Here’s a simple example from the everyday world of buying and selling. Suppose an item in a store goes up 50% in price and later comes down 50% in price. A lot of people would say it’s “common sense” that the rise in price and then the fall in price by the same percent would bring the item back to its original price; in this case the +50% and the –50% would cancel each other out.
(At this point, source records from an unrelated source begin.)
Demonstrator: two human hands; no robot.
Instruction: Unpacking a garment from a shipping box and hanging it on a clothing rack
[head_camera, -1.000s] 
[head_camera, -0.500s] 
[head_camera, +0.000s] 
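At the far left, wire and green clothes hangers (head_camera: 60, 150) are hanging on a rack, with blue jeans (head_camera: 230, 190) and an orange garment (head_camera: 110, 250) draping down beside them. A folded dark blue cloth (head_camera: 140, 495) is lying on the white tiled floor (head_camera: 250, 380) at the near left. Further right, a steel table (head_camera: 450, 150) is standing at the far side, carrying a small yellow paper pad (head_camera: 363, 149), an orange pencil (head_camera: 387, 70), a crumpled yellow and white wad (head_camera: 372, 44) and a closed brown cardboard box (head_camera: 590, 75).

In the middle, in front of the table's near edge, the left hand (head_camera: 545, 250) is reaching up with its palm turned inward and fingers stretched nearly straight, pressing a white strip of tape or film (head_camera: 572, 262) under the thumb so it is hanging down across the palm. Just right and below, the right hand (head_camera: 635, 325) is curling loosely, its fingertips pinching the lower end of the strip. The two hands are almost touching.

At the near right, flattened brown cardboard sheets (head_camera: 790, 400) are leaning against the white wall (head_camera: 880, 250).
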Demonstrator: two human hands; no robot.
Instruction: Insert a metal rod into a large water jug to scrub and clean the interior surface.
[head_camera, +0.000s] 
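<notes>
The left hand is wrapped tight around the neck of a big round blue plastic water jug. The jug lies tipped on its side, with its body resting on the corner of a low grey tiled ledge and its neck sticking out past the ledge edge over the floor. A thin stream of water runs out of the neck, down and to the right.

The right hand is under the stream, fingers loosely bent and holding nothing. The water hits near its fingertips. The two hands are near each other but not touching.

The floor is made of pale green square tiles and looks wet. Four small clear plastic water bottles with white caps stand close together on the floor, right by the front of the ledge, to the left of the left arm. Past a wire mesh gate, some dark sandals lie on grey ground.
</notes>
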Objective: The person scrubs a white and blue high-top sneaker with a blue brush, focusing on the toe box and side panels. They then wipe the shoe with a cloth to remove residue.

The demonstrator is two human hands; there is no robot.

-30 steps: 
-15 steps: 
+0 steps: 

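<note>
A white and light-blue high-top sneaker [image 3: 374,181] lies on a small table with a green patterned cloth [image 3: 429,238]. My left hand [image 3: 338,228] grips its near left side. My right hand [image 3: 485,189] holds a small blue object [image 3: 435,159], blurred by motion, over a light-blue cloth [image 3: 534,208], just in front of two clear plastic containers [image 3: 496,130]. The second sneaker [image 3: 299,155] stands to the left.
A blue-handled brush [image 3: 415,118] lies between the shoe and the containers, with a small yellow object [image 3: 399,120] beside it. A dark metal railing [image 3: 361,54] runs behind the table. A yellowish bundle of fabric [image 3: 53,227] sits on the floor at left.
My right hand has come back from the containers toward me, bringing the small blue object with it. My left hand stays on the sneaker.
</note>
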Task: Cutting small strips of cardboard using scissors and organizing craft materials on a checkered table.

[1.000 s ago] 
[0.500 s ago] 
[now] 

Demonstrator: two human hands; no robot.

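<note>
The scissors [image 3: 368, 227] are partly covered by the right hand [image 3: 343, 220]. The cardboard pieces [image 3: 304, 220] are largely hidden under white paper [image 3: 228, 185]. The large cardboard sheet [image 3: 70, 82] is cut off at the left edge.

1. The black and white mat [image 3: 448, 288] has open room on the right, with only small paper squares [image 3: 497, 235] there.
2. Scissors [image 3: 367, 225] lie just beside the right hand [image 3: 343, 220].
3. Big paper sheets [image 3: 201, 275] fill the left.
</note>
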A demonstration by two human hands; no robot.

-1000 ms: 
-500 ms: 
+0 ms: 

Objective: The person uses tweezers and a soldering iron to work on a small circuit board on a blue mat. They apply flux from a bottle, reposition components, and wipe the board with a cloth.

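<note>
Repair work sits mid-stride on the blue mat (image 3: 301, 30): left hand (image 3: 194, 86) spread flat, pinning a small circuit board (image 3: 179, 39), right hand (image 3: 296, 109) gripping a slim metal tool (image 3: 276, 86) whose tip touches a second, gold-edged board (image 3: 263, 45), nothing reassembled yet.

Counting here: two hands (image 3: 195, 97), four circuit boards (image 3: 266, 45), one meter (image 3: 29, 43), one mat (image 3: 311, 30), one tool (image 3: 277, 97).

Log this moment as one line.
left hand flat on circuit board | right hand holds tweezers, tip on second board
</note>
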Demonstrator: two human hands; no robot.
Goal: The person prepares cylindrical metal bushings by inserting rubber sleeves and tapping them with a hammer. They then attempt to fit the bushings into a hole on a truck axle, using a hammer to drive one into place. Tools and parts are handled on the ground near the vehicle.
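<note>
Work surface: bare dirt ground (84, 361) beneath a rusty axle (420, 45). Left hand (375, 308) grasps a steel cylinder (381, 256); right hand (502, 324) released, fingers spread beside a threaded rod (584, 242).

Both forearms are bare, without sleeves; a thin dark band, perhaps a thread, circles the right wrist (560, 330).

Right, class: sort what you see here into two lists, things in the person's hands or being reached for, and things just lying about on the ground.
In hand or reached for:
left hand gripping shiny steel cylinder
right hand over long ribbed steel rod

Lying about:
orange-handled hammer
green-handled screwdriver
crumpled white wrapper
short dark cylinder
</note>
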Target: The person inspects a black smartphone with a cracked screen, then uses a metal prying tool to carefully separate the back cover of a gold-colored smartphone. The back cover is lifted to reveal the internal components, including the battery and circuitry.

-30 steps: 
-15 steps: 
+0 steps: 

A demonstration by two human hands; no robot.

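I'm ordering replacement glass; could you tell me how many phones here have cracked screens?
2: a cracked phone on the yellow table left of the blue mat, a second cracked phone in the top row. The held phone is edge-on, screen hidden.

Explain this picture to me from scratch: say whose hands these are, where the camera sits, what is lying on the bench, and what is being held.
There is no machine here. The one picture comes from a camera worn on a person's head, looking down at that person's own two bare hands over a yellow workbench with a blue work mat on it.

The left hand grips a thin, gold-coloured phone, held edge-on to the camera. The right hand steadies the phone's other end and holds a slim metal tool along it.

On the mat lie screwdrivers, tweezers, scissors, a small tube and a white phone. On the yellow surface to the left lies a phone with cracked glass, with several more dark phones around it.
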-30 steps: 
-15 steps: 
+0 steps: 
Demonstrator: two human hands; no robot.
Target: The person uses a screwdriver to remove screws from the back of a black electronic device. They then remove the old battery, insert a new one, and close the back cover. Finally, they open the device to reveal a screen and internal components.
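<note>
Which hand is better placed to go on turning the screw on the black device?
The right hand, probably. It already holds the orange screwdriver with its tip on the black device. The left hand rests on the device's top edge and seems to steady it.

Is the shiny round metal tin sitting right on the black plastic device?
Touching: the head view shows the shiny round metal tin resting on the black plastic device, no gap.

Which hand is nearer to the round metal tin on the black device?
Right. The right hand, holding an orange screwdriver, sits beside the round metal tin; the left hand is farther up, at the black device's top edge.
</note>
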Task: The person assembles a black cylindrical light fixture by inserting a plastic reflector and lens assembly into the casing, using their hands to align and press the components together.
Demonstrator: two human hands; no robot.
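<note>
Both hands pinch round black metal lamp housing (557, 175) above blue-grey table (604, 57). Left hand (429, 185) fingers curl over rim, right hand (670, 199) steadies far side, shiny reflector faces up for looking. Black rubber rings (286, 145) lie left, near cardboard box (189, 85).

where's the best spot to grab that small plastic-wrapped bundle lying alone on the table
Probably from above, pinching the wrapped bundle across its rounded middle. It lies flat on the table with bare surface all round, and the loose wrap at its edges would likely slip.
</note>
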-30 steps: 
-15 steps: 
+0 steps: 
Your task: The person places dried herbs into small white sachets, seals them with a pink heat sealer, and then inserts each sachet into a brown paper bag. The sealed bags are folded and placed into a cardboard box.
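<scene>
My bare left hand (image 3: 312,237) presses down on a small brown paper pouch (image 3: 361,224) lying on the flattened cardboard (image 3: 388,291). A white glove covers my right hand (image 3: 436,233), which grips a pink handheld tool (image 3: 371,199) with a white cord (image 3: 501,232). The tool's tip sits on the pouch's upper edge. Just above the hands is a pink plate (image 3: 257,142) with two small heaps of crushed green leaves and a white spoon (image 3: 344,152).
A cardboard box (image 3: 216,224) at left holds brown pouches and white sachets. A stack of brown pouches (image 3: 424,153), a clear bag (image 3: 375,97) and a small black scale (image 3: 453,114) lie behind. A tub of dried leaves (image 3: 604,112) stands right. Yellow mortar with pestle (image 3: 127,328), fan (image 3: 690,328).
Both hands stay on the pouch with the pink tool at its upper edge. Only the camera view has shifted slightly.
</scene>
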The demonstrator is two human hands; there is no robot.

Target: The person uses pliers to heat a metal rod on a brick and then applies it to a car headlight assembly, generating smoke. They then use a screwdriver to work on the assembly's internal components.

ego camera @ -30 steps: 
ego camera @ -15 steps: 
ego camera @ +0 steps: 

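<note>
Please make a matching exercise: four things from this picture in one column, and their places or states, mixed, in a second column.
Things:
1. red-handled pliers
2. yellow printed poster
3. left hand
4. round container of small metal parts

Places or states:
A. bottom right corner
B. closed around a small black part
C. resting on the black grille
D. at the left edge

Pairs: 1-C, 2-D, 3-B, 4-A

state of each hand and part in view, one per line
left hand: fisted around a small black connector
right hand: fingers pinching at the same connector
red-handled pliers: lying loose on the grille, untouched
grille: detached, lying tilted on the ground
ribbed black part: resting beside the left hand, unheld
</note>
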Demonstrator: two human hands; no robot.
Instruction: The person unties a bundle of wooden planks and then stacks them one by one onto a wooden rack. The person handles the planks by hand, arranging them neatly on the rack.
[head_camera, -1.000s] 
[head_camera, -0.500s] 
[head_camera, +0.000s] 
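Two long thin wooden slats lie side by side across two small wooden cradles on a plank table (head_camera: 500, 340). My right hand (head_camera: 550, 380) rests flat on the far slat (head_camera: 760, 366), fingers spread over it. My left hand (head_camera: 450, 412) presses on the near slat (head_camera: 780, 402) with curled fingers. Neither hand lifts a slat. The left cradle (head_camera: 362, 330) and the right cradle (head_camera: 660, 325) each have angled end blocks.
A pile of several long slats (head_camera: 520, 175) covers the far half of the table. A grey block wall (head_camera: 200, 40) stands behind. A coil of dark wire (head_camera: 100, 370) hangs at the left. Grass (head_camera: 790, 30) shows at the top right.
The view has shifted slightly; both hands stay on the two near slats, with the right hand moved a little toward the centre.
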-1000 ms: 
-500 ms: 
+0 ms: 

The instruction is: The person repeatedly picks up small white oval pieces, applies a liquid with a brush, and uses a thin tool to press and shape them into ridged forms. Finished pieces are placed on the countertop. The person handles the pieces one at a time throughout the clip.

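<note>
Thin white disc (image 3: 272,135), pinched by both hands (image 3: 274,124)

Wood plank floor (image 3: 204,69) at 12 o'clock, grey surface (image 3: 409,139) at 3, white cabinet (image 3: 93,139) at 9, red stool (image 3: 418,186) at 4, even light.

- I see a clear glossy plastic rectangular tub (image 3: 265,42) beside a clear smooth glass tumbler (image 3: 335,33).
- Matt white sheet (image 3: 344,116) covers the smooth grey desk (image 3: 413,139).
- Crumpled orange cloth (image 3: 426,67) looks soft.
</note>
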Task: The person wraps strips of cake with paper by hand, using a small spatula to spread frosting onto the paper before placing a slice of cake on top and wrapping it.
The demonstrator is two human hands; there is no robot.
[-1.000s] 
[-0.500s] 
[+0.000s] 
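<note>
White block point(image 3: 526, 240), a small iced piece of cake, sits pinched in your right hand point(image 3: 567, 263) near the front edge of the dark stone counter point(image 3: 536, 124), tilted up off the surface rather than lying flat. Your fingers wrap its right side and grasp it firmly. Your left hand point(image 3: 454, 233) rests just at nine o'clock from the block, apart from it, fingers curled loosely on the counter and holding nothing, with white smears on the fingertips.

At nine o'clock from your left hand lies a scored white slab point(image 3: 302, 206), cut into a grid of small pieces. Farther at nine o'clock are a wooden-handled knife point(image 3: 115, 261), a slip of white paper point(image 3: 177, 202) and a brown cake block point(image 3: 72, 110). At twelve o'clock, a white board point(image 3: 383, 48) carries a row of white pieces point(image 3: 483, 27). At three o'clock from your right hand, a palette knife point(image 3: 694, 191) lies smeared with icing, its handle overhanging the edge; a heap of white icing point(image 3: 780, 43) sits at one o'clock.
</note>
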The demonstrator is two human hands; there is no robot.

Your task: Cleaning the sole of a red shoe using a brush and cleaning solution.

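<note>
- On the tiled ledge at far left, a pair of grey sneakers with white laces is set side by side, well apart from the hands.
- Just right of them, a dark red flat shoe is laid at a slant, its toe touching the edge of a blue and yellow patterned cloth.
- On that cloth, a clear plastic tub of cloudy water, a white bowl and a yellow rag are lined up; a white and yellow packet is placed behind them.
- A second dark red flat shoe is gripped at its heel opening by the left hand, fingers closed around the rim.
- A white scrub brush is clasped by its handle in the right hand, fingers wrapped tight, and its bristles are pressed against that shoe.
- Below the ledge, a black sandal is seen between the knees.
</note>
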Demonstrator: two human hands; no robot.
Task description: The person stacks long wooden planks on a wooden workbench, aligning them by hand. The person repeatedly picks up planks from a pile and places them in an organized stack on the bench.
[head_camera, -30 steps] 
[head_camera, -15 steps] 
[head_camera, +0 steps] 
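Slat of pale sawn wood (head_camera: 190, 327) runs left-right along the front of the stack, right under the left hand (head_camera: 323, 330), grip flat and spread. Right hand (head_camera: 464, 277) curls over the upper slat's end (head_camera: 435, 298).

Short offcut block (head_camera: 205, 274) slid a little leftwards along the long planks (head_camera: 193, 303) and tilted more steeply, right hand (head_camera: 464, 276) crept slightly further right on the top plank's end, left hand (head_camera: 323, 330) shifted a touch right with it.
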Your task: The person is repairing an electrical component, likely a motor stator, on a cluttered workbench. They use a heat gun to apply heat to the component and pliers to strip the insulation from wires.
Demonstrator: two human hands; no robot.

Alas, that bit of “common sense” isn’t true. To see that it’s not, let’s give the item in question a specific price, say $40. After that price goes up by half (+50%), it’s $60. After the $60 price gets reduced by half (–50%), it drops to $30. The new price is less than the original $40 price, not equal to it.

Now let’s go a step further. In the real world, switching the order of two actions usually leads to different results. For example, mixing the ingredients for a cake and then baking them will give a very different cake than the one you’d get by baking the ingredients first and then mixing them. Waiting for an empty swimming pool to fill up and then diving head-first into it is recreational; diving head-first into an empty swimming pool and then waiting for it to fill up could well be fatal.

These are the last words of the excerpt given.